# DIRECTIONS:
Copy the lines of the data below exactly, starting at the first and stopping after the line that contains "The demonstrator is"; include no pictures.

__________

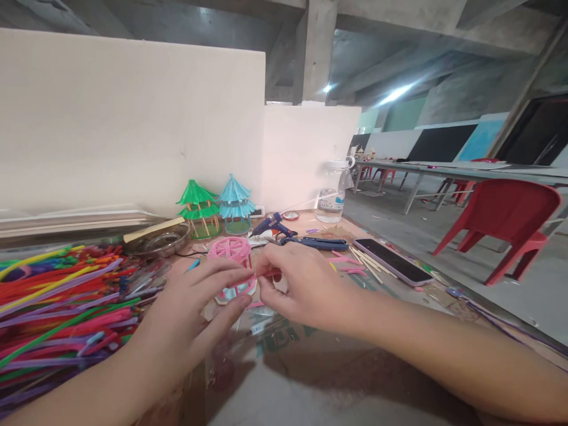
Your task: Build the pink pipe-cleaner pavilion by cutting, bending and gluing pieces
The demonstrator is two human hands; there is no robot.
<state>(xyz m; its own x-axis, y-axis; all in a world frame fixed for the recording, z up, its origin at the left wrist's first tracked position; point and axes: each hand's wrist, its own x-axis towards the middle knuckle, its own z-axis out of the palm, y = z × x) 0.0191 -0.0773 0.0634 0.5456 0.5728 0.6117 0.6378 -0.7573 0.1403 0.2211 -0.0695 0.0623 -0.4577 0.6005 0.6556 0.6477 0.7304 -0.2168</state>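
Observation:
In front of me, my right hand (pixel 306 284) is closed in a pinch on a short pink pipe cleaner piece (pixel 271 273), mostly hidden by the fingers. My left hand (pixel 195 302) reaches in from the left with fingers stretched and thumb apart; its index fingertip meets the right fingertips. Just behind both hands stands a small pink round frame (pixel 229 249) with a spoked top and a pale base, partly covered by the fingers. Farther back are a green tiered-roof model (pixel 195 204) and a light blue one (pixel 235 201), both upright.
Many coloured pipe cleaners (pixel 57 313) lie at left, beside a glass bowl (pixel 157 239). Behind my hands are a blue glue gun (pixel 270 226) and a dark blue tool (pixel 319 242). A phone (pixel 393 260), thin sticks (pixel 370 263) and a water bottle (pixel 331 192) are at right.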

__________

# RESPONSE AREA:
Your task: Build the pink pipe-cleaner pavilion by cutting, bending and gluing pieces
The demonstrator is two human hands; there is no robot.

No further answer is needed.